» Exercise requirements: Check each line of the listing for the word "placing" and report the ones that have it.

» Records supplied:
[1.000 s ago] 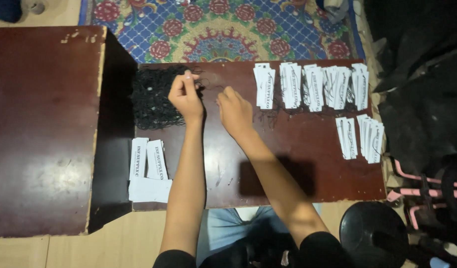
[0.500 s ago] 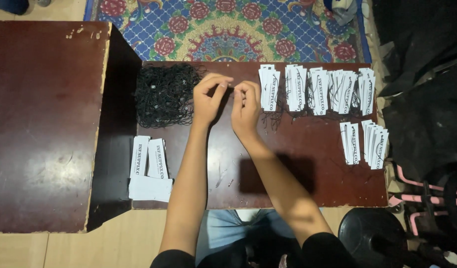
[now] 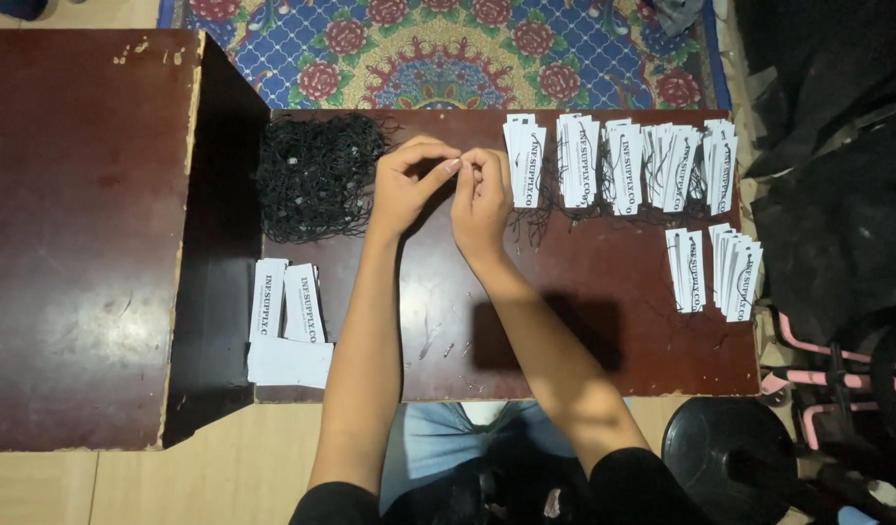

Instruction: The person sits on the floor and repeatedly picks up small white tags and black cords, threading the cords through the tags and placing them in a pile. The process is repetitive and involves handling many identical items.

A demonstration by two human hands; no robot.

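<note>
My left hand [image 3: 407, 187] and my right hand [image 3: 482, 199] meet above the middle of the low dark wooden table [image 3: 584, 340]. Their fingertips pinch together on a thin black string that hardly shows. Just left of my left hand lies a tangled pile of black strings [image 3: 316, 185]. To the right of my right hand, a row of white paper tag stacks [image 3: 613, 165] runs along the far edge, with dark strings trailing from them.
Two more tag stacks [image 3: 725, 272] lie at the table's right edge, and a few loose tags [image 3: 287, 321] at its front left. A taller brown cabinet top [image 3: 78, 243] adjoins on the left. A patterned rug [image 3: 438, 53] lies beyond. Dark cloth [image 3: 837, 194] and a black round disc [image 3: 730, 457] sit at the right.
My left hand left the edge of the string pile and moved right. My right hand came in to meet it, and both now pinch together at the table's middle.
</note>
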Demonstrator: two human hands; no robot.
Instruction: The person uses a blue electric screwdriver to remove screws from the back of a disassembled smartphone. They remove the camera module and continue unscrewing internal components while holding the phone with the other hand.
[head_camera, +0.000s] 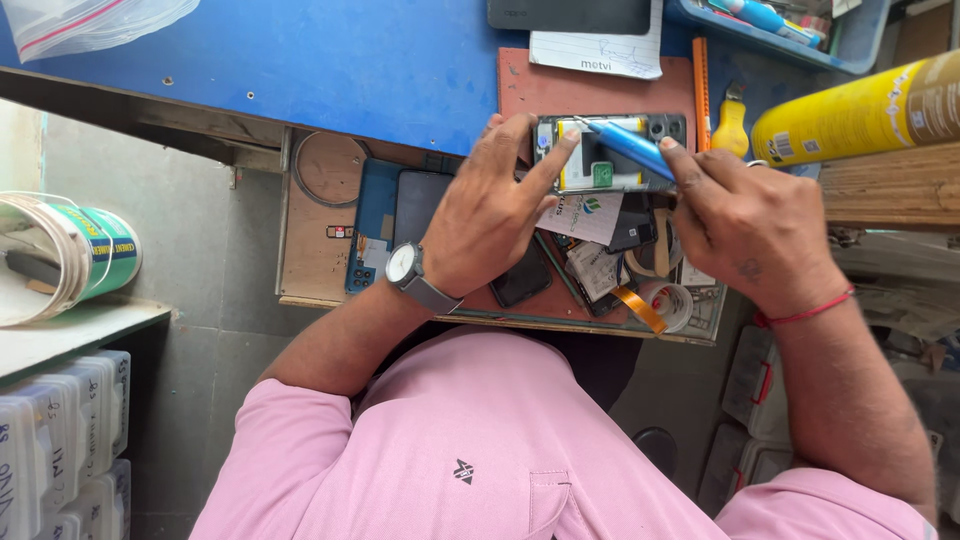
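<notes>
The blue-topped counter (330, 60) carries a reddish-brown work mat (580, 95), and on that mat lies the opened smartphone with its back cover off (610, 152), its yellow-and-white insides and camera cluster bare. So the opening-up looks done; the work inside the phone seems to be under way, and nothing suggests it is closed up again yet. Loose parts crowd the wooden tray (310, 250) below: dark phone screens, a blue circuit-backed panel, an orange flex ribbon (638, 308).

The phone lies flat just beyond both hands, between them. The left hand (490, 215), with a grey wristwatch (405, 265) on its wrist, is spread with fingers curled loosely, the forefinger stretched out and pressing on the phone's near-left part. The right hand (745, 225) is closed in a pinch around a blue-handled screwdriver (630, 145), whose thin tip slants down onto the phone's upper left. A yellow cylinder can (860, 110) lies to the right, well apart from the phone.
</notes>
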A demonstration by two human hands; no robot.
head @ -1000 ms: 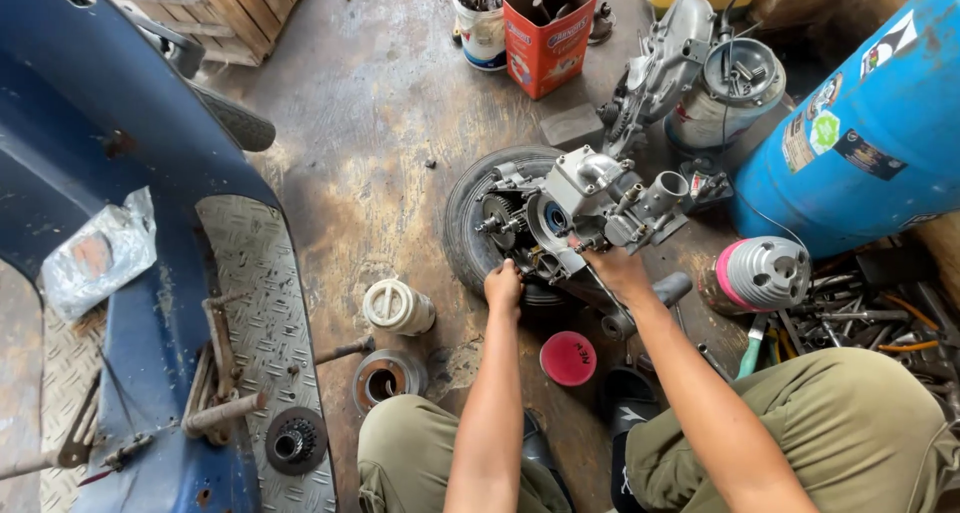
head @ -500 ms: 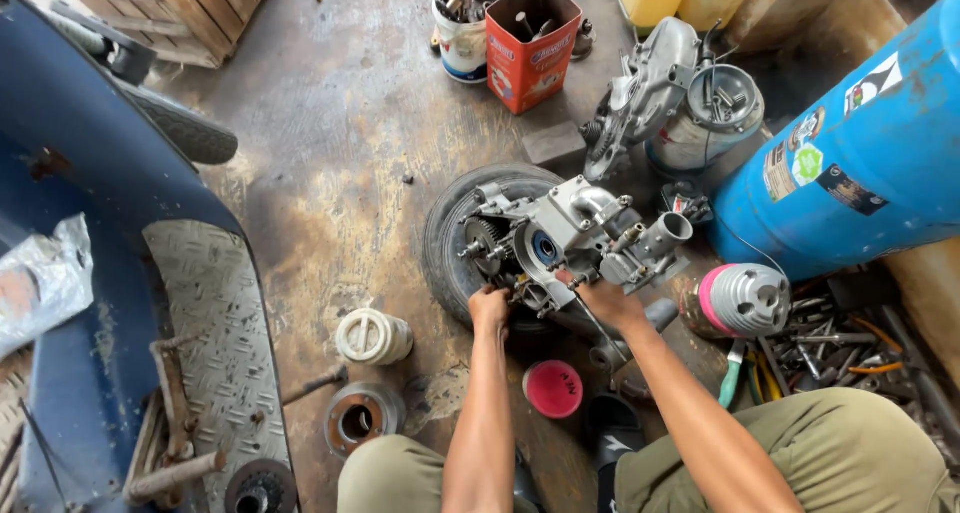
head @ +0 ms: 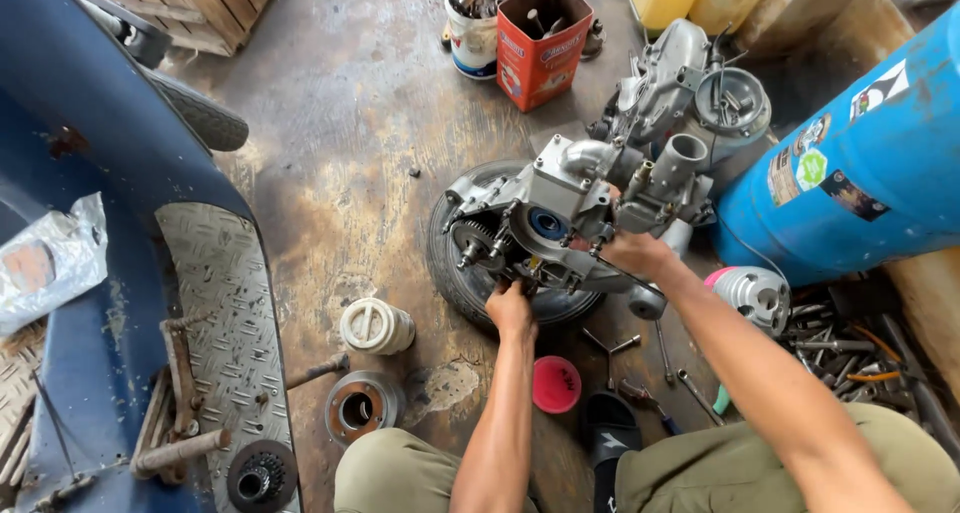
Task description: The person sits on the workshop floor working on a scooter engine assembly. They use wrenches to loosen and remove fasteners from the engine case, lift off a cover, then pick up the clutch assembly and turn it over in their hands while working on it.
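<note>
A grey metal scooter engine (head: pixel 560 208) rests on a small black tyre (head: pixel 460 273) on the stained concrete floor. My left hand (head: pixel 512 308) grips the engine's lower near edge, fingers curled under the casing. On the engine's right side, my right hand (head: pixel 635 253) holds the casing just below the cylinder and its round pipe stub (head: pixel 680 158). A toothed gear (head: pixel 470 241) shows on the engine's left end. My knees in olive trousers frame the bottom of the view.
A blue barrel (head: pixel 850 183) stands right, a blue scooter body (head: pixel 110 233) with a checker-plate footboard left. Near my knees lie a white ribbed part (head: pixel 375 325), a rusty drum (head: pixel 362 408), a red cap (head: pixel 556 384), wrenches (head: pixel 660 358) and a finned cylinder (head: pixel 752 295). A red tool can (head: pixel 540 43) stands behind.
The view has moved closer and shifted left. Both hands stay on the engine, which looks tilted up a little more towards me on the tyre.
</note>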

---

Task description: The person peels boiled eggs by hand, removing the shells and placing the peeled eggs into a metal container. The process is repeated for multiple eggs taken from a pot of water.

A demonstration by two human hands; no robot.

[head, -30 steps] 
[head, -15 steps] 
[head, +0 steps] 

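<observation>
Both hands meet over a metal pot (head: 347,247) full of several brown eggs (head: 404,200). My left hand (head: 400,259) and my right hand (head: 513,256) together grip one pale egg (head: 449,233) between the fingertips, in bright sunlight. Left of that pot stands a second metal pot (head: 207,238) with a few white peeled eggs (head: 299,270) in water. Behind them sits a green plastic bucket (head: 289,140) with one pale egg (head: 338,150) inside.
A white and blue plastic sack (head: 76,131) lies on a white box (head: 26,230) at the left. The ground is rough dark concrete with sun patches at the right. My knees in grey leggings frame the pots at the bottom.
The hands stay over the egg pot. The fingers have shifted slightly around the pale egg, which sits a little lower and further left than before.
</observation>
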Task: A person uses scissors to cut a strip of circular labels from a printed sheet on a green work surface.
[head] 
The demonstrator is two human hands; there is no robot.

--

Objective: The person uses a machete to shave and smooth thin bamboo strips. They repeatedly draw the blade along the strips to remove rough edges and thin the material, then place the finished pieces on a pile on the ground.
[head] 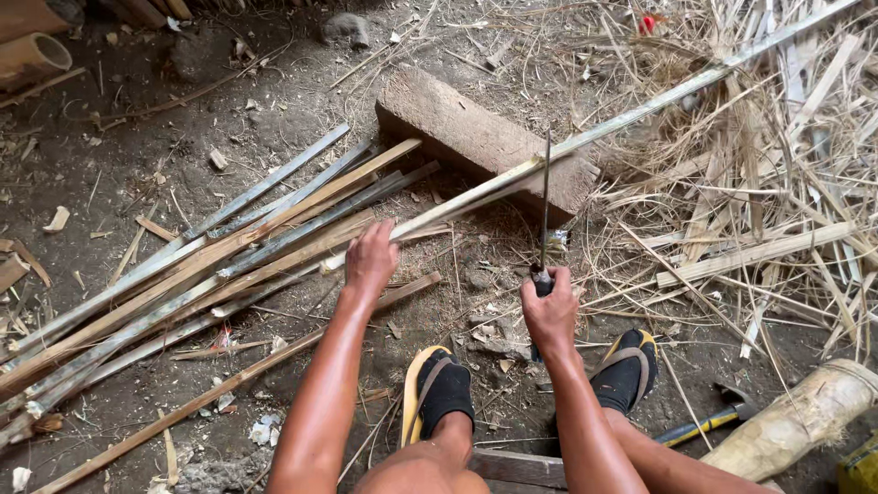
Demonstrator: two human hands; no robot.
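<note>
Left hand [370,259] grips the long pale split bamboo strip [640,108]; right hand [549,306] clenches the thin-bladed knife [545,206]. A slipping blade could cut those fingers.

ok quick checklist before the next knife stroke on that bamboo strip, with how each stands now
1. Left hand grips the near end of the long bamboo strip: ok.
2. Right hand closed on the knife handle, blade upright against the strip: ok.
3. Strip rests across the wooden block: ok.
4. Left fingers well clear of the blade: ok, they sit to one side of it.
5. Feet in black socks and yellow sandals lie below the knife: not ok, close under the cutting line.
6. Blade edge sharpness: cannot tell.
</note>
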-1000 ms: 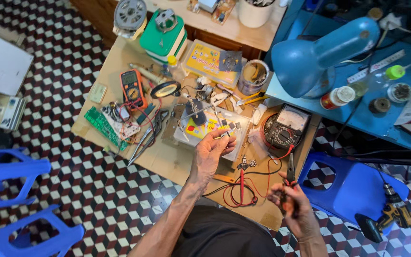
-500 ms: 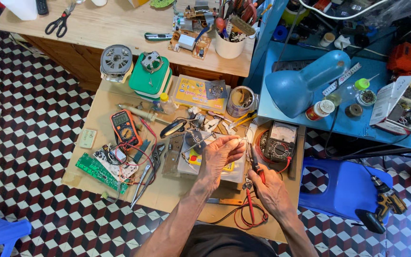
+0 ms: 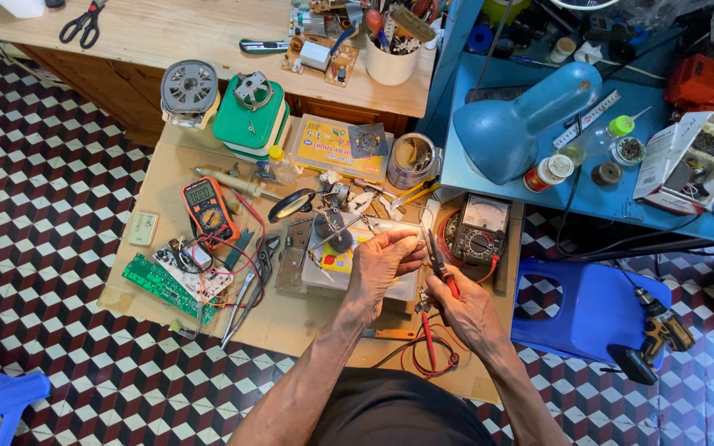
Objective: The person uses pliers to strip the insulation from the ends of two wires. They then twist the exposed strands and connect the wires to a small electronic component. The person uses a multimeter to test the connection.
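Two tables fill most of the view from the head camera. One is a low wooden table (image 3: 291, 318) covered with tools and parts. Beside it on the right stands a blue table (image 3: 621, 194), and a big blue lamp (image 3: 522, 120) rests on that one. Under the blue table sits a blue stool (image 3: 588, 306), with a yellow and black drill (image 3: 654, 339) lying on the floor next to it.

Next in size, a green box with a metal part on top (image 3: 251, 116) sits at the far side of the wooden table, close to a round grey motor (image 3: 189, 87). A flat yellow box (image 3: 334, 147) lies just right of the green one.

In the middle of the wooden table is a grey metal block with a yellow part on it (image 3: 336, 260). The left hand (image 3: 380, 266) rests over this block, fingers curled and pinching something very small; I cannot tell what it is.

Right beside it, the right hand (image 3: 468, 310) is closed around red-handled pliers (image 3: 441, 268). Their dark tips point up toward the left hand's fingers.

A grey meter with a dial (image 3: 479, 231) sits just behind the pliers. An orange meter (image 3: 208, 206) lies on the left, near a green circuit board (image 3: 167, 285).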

» Task answer:
Instruction: The person sits on the floor and repeatedly picks up small white tags and black cords, threading the cords through the tags and placing them in a pile. The process is repetitive and involves handling many identical items.
Task description: The person peels boiled eggs by hand, removing the shells and placing the peeled eggs into a metal container. The process is repeated for multiple eggs taken from a pot of water.

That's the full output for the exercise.